We’ve all heard the expression, coined by the late great “Bill" Shakespeare:
“What’s in a name? that which we call a rose / By any other name would smell as sweet;"
But would you really be as quick to inhale the pleasant scent of a Goosefoot Violet?
While the real world examples may not be as starkly ridiculous as that, in branding the right name acts as the foundation for all future efforts and can either aid or hinder. The motorsports ecosystem is rife with branding pitfalls: the pressure to become just another acronym, the need to feature sponsor logos above all else, and a split, opinionated and vocal fan base make the challenge all the more real. From CHAMPCAR to PSCR – or “chump car" and “p*sser" as they were known colloquially – the possibility of becoming another wreck on the side of the track was high.

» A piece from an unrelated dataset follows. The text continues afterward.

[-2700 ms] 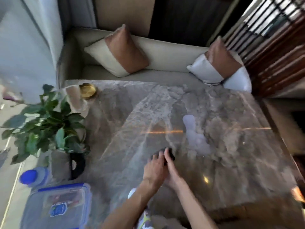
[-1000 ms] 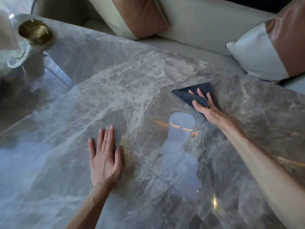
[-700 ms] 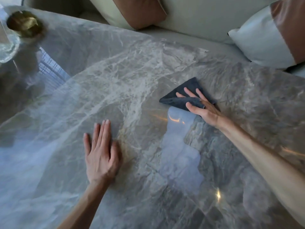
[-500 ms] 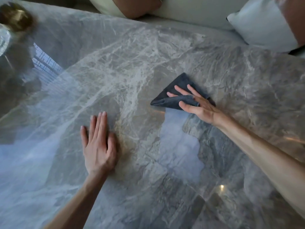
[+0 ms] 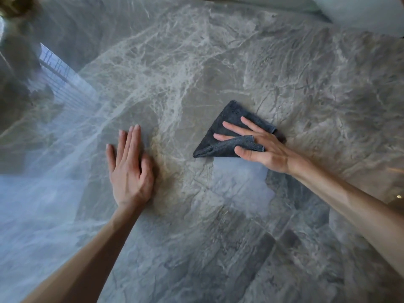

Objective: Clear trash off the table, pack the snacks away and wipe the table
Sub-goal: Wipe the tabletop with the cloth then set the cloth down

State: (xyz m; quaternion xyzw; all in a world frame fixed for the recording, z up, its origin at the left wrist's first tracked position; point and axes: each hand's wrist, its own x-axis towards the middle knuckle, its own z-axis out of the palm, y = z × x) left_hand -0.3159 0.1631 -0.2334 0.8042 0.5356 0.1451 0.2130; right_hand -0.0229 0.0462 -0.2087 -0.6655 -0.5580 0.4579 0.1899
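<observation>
Here, 1 dark grey cloth [image 5: 229, 114], folded into a triangle, lies on 1 grey marble table [image 5: 196, 62], at 2 o'clock from the left hand [image 5: 131, 171]. 2 hands: left flat on bare marble, fingers straight; right hand [image 5: 262, 149] pressing the cloth, fingers extended.

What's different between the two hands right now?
The left hand lies flat on the bare table; the right hand presses a dark cloth. The left hand's fingers are together; the right hand's are spread, a cloth fold over one. Both are palm down with straight fingers.
</observation>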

SME had all this and more in mind when we were given the exciting opportunity to work on the creation of the newest brand in motorsports. Borne from the merger of the two powerhouse competitors in the North American sports car circuit – GRAND-AM Road Racing and the American Le Mans Series – the expectations for this new, merged series were high and the pressure was on.
SME, along with our partners at ALMS and GRAND-AM, engaged in an extensive research phase: speaking with key stakeholders internally, with sponsors, OEMs, team owners, drivers and fans. While key brand attributes and business decisions where being made from the results of the research, a fan competition, “Name the Future," was created so that the we could listen to our audience and learn more about their thoughts on things to come. “Name the Future" received over 7,500 entries over the 30 days that it was open for submissions. We’d like to highlight a few for discussion and give you a peek into our process:
Grand American Le Mans Series:
The most prevalent naming submission is (as you might expect) a simple combination of the two original series names. It maintains the equity and history of the original series and would be a safe and easy option: but it also carries with it the good and the bad.. Starting fresh with a clean slate was a crucial directive in decision-making, and helped us build something new rather than revisiting the original brands’ positive and negative associations at top of mind among stakeholders.

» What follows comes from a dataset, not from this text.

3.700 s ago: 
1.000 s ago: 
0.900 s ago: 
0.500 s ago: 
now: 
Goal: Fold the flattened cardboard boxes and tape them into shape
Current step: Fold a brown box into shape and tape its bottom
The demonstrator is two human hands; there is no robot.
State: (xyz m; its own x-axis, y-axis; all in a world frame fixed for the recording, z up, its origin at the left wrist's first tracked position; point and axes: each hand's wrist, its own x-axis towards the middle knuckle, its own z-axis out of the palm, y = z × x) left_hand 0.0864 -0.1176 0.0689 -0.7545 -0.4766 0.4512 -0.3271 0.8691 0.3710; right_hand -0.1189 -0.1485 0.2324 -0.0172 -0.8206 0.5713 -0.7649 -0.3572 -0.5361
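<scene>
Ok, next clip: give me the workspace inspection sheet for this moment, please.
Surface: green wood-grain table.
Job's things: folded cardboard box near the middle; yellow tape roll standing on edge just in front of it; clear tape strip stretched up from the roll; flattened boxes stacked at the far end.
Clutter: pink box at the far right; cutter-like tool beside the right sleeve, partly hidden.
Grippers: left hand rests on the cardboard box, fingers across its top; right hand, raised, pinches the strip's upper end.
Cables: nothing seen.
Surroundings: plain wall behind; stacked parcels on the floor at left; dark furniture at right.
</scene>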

(North) American Sports Car Racing AND United States Sport Car Racing
As the premier sports car racing entities in the US it hardly comes as a surprise that “American," “United States" and other variations on this theme were popular among the submissions. The use of “American" in the name was a hotly debated subject, championed on both sides as being the proud legacy of the sport vs. a limitation for our respected OEMs, teams and drivers from outside the US. Remaining open to all was a key objective.
Endurance Road Racing Championship
Other common terminology such as “Road Racing," “Sports Car" and “Endurance" were prominent throughout the competition and debated at length during the research phase. Careful consideration on the inclusion of each was necessary – what did they really mean? What did they tell the consumer about this exciting new sport? With the goal in mind of remaining self-evident, all of these terms could prove useful in a final name, but only so many can make the final cut.

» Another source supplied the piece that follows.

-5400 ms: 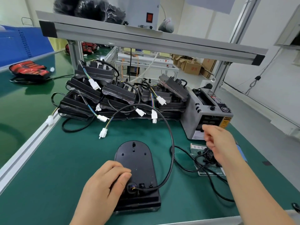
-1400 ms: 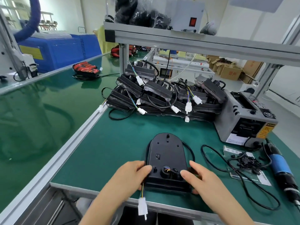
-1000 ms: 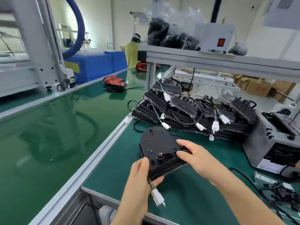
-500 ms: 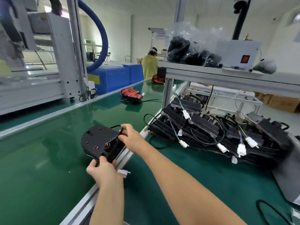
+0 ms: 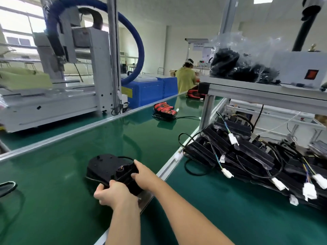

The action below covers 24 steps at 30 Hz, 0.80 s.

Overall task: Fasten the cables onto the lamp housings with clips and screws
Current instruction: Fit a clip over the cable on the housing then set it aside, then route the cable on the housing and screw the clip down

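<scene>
Lamp housing [image 5: 104, 165], a matt black plastic shell with a rounded far end and a squared near end, is seen at about 7 o'clock in the frame, lying on the glossy green belt [image 5: 62, 174], whose sheen mirrors the machinery behind. Small holes and raised bosses are visible on its back. A thin black cable [image 5: 126, 157] loops from its far right edge, and orange wire shows at a port near the squared end.

The housing is gripped at its near end by both hands. The left hand [image 5: 113, 193] is closed on the near corner at 6 o'clock of the shell, fingers curled under and thumb on top. The right hand [image 5: 144, 175] is closed on the right near edge at about 4 o'clock of the shell, its thumb resting on the top by the port. Whether the base lies fully flat on the belt cannot be told, since the near end is hidden by the grip.

An aluminium rail [image 5: 169, 165] divides the belt from the duller green surface [image 5: 230, 200]. At 3 o'clock on that surface, a stack of ribbed black housings [image 5: 238, 152] is piled, trailing black leads tipped with white rectangular connectors [image 5: 233, 138]. At 12 o'clock, farther along the belt, a red and black lamp [image 5: 164, 109] is seen.
</scene>
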Available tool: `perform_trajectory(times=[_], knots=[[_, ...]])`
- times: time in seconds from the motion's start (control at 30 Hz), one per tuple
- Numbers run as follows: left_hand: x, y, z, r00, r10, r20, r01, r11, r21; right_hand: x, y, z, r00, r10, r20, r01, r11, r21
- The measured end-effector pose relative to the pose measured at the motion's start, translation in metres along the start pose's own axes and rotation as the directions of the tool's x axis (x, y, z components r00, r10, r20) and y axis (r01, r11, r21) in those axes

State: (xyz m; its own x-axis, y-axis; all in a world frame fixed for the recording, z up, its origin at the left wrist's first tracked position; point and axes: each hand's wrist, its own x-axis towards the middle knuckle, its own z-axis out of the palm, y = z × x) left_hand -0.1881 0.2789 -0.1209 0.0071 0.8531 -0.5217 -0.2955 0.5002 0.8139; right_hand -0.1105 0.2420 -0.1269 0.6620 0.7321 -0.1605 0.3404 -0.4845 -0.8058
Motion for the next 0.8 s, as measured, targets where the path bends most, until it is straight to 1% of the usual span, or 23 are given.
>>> perform_trajectory(times=[0.1, 0.2, 0.3, 0.43, 0.53, 0.6, 0.67, 0.7, 0.73, 0.77, 0.8], knots=[[-0.002, -0.001, -0.001, 0.999, 0.004, 0.037, -0.003, 1.000, -0.030, -0.001, 0.004, 0.000, 1.000, 0.014, 0.025, -0.014, 1.000, 0.024], [-0.004, -0.010, -0.003, 0.994, 0.002, 0.112, -0.001, 1.000, -0.006, -0.002, 0.005, -0.003, 0.997, 0.013, 0.081, -0.014, 1.000, 0.013], [-0.008, -0.017, -0.007, 0.988, 0.024, 0.150, -0.026, 1.000, 0.015, -0.002, 0.008, -0.002, 0.996, 0.016, 0.093, -0.015, 1.000, -0.008], [-0.028, -0.013, -0.013, 0.982, 0.161, 0.100, -0.167, 0.984, 0.062, -0.008, 0.009, 0.000, 0.996, -0.012, 0.094, 0.017, 0.998, -0.059], [-0.044, -0.016, -0.016, 0.937, 0.329, 0.116, -0.335, 0.942, 0.030, -0.025, 0.007, -0.003, 0.995, -0.076, 0.058, 0.080, 0.994, -0.071], [-0.059, -0.019, -0.014, 0.896, 0.394, 0.204, -0.393, 0.918, -0.047, -0.046, 0.008, -0.011, 0.994, -0.110, -0.014, 0.109, 0.992, -0.066], [-0.080, -0.025, -0.004, 0.860, 0.368, 0.354, -0.353, 0.929, -0.109, -0.076, 0.018, -0.034, 0.978, -0.132, -0.161, 0.124, 0.990, -0.061], [-0.094, -0.029, 0.004, 0.830, 0.342, 0.440, -0.326, 0.938, -0.115, -0.092, 0.026, -0.050, 0.958, -0.149, -0.245, 0.137, 0.988, -0.067], [-0.108, -0.033, 0.012, 0.787, 0.311, 0.534, -0.305, 0.947, -0.101, -0.110, 0.035, -0.069, 0.930, -0.165, -0.329, 0.145, 0.986, -0.085], [-0.123, -0.036, 0.022, 0.725, 0.272, 0.633, -0.295, 0.953, -0.071, -0.127, 0.044, -0.090, 0.890, -0.173, -0.421, 0.142, 0.984, -0.106], [-0.138, -0.037, 0.033, 0.646, 0.230, 0.728, -0.294, 0.955, -0.041, -0.143, 0.053, -0.112, 0.834, -0.173, -0.524, 0.127, 0.984, -0.122]])
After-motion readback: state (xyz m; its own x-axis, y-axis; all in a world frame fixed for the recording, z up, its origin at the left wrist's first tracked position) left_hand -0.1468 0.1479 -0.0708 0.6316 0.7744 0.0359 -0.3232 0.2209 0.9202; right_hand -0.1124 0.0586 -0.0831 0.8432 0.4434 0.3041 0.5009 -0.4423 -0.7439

A brand long associated with the best in sports car racing, IMSA had to be considered. Could it play a role in the name? The attachment of IMSA to the long and varied history of sports car racing could add authenticity to the brand, but would a 40+ year old brand do in speaking of a new era to new and younger fans? We felt IMSA needed a different place to play a part in the new series and wanted to give it a role without tying a fresh new sport to the past.
United SportsCar Racing
Not surprisingly, iterations of “United" appeared frequently in conversation with stakeholders and in fan submissions. “United" speaks directly to the challenge: the merging of two competitive brands into a new unified brand and adds relevance and authenticity to the story of the brand’s evolution. Under the name of “United," the class structure and future goals have a home and a common objective of establishing a unifying brand to champion and promote sports car racing for years to come.
Now that the brand has been thrust into the spotlight, we are all more confident than ever about its limitless future. The 2014 season will give the public and the partners their first real taste of what this new chapter in American sports car racing has in store.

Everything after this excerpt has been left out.